- [WHAT THE EXERCISE ASKS]: How many lines in the records below contain the word "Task"? Reply with the number alone.
------ SOURCE MATERIAL
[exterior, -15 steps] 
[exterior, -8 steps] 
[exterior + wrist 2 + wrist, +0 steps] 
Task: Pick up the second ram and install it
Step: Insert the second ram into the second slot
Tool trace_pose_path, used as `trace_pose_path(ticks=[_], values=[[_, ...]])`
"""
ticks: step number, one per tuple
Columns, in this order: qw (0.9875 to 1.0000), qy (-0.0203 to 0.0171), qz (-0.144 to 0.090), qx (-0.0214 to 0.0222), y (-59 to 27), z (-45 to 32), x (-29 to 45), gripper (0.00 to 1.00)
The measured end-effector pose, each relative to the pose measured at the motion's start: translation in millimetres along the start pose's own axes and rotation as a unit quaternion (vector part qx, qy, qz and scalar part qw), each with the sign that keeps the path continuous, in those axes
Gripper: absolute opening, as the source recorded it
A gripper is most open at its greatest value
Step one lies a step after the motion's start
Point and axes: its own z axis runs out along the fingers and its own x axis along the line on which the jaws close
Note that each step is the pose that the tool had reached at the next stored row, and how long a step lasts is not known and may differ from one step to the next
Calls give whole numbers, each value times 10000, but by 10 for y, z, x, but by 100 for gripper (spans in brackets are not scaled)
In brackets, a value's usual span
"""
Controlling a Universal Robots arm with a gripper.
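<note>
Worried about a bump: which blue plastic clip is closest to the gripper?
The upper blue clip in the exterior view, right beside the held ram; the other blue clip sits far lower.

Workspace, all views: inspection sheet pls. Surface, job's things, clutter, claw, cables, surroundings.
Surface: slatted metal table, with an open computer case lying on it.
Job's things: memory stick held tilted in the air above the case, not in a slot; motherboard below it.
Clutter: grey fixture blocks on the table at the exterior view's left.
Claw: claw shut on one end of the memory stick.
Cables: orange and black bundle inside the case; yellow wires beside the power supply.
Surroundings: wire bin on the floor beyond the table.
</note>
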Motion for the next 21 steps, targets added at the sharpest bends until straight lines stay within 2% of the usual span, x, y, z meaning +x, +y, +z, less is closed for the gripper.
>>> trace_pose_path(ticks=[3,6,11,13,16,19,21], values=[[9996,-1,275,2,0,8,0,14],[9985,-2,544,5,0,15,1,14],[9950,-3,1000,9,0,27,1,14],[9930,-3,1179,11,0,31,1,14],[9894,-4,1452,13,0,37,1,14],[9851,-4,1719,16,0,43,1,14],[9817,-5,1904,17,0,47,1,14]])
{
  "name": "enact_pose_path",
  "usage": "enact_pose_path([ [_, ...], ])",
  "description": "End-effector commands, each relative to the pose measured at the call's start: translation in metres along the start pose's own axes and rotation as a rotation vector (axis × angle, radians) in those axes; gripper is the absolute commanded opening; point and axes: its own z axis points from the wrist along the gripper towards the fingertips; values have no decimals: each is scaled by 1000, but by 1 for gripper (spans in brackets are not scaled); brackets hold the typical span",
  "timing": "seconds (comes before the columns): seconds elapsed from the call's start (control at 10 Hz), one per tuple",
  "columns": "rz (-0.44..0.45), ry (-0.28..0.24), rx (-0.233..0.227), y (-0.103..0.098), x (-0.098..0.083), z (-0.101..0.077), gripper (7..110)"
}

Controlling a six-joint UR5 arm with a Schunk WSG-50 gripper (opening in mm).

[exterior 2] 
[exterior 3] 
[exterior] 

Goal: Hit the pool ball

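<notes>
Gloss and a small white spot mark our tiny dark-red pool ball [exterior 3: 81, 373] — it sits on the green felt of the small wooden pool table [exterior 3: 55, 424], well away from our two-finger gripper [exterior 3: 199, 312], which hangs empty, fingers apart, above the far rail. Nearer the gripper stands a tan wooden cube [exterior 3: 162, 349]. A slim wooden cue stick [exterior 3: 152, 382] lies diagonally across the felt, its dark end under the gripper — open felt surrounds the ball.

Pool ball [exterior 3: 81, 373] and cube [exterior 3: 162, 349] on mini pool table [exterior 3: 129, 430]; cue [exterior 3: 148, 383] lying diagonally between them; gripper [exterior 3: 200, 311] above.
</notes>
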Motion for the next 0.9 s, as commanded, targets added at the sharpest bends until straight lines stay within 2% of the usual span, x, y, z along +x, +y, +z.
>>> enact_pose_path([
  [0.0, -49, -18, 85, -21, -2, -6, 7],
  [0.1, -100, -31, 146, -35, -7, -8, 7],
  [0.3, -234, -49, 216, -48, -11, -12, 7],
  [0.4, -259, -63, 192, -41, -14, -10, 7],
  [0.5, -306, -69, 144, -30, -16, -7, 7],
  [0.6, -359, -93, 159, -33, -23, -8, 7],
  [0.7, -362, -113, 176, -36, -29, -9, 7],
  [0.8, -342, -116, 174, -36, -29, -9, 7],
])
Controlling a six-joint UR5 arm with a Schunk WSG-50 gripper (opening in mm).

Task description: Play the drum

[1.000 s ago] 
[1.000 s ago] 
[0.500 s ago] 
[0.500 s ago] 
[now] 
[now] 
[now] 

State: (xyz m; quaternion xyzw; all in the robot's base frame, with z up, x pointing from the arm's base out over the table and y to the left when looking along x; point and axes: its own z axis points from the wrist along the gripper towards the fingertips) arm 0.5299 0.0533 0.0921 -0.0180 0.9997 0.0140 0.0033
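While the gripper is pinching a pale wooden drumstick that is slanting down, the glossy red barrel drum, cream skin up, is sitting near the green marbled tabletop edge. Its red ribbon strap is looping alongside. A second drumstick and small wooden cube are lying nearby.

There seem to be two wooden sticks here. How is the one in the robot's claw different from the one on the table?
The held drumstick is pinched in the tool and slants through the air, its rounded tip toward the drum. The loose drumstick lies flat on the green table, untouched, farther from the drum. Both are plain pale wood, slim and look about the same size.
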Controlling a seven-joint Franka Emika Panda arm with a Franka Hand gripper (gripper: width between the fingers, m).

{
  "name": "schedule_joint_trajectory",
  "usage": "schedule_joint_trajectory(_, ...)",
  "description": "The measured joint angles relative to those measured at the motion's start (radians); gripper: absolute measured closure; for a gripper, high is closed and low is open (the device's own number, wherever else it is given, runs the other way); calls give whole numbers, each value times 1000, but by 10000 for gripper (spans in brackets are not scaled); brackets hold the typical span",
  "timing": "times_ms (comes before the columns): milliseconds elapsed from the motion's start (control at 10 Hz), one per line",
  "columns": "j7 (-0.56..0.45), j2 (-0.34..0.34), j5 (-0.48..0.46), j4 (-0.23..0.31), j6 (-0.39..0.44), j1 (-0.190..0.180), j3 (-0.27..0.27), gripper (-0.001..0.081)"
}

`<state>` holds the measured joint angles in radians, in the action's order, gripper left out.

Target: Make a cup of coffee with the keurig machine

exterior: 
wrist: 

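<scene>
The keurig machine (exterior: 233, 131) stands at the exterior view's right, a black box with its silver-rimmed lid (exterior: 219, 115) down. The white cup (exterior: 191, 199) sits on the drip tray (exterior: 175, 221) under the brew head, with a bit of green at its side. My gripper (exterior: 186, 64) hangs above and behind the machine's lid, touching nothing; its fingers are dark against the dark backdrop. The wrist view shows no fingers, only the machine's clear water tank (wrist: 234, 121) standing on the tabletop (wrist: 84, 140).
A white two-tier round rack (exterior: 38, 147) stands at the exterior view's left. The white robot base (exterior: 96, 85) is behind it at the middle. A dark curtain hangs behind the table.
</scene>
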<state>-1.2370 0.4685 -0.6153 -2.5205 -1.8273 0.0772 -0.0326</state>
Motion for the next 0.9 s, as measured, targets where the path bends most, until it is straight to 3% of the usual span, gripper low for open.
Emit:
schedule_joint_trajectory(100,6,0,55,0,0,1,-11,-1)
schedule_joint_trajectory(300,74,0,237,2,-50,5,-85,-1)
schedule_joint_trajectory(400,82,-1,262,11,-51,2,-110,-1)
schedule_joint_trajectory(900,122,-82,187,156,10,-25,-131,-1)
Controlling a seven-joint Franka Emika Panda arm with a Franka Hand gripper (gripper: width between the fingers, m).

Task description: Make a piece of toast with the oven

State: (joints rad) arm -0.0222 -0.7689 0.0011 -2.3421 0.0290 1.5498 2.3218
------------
- [SOLUTION FOR THIS EXERCISE]: 3